§ What you will do
Review the listing and copy each line that holds the word "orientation".
= = = = =
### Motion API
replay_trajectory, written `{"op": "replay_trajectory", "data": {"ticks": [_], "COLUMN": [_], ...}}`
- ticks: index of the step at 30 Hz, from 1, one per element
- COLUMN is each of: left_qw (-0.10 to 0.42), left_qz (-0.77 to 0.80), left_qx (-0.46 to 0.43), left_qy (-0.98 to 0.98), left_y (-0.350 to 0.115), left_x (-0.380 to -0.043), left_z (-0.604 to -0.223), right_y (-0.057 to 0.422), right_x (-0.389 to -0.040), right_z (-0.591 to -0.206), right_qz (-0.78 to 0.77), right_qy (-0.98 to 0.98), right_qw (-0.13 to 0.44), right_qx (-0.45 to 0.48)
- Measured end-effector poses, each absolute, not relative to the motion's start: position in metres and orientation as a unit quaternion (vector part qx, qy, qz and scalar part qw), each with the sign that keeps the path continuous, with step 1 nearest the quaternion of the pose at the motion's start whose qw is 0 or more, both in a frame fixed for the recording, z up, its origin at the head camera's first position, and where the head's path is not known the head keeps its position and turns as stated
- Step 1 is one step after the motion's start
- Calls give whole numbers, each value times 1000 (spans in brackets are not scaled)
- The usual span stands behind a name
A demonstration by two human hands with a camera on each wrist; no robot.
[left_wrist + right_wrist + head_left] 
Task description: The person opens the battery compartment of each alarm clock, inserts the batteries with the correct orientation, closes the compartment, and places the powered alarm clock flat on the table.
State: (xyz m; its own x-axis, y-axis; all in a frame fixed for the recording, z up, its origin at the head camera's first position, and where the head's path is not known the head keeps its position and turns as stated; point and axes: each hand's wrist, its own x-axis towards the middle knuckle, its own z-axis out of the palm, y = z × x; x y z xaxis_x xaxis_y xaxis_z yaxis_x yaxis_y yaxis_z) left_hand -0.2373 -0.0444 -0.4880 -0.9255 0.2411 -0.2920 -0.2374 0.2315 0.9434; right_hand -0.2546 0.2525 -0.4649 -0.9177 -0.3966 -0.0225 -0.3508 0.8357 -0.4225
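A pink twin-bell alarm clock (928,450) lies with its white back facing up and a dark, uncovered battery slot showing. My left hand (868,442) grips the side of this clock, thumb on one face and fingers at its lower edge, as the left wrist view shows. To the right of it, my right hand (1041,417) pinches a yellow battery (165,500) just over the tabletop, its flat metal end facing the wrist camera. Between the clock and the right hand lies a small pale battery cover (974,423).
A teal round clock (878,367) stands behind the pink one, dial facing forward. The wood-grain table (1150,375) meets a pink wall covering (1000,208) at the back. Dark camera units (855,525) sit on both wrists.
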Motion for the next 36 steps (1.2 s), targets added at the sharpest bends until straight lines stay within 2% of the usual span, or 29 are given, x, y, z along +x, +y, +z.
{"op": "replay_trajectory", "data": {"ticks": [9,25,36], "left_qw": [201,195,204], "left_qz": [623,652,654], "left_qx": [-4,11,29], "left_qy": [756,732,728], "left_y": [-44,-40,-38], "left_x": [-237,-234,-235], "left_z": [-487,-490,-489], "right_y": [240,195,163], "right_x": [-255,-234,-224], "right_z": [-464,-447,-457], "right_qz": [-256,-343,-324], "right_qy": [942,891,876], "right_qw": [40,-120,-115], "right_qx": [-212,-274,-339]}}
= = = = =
§ Output for this task
- Measured end-effector poses, each absolute, not relative to the motion's start: position in metres and orientation as a unit quaternion (vector part qx, qy, qz and scalar part qw), each with the sign that keeps the path continuous, with step 1 nearest the quaternion of the pose at the motion's start whose qw is 0 or more, both in a frame fixed for the recording, z up, its origin at the head camera's first position, and where the head's path is not known the head keeps its position and turns as stated
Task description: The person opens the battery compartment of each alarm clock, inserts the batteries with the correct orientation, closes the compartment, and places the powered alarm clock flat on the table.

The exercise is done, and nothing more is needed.